• _Problem requirements_
Lines below containing the word "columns" should be copied out.

• _Given material_

══════════

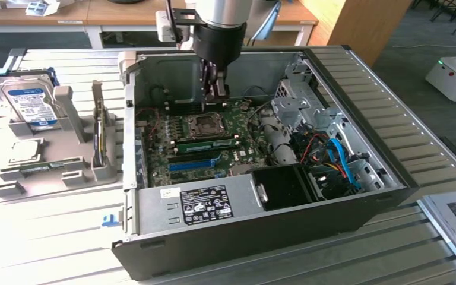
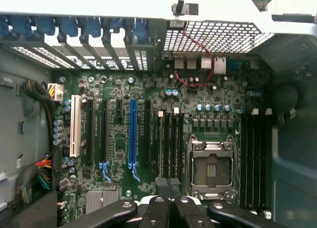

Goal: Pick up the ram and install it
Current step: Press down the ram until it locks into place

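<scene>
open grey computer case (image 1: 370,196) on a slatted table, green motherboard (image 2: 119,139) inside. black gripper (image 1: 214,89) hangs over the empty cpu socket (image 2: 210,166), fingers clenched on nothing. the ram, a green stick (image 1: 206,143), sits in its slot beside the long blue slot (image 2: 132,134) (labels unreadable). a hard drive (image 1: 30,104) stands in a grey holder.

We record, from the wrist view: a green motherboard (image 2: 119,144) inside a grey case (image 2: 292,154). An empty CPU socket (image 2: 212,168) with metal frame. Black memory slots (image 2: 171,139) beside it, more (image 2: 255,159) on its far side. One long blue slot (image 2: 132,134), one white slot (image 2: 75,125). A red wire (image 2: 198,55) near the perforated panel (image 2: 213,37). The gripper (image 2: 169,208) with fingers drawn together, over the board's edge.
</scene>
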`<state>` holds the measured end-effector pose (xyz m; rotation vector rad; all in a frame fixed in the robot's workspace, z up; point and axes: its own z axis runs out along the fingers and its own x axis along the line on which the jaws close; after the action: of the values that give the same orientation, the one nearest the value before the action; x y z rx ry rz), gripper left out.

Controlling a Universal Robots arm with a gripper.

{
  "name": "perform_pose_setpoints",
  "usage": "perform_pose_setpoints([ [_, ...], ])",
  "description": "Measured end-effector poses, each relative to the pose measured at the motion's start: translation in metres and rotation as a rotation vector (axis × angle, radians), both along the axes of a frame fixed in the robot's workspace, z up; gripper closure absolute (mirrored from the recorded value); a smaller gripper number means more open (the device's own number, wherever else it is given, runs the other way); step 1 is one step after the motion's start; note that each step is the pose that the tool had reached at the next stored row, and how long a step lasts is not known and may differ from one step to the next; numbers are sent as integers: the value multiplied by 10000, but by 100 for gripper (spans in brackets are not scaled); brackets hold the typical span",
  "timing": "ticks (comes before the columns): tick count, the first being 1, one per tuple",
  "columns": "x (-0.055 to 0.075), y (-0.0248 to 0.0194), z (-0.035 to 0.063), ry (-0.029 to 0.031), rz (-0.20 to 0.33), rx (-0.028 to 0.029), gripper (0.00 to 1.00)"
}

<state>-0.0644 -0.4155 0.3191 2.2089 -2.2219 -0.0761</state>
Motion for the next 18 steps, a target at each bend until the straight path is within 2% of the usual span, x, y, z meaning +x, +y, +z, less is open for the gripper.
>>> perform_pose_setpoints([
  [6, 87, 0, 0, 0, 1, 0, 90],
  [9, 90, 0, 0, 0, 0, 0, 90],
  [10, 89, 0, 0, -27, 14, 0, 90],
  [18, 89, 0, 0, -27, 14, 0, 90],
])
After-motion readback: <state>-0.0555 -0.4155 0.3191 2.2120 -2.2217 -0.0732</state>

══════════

• _Reply_
  "timing": "ticks (comes before the columns): tick count, the first being 1, one per tuple",
  "columns": "x (-0.055 to 0.075), y (-0.0248 to 0.0194), z (-0.035 to 0.063), ry (-0.029 to 0.031), rz (-0.20 to 0.33), rx (-0.028 to 0.029), gripper (0.00 to 1.00)"

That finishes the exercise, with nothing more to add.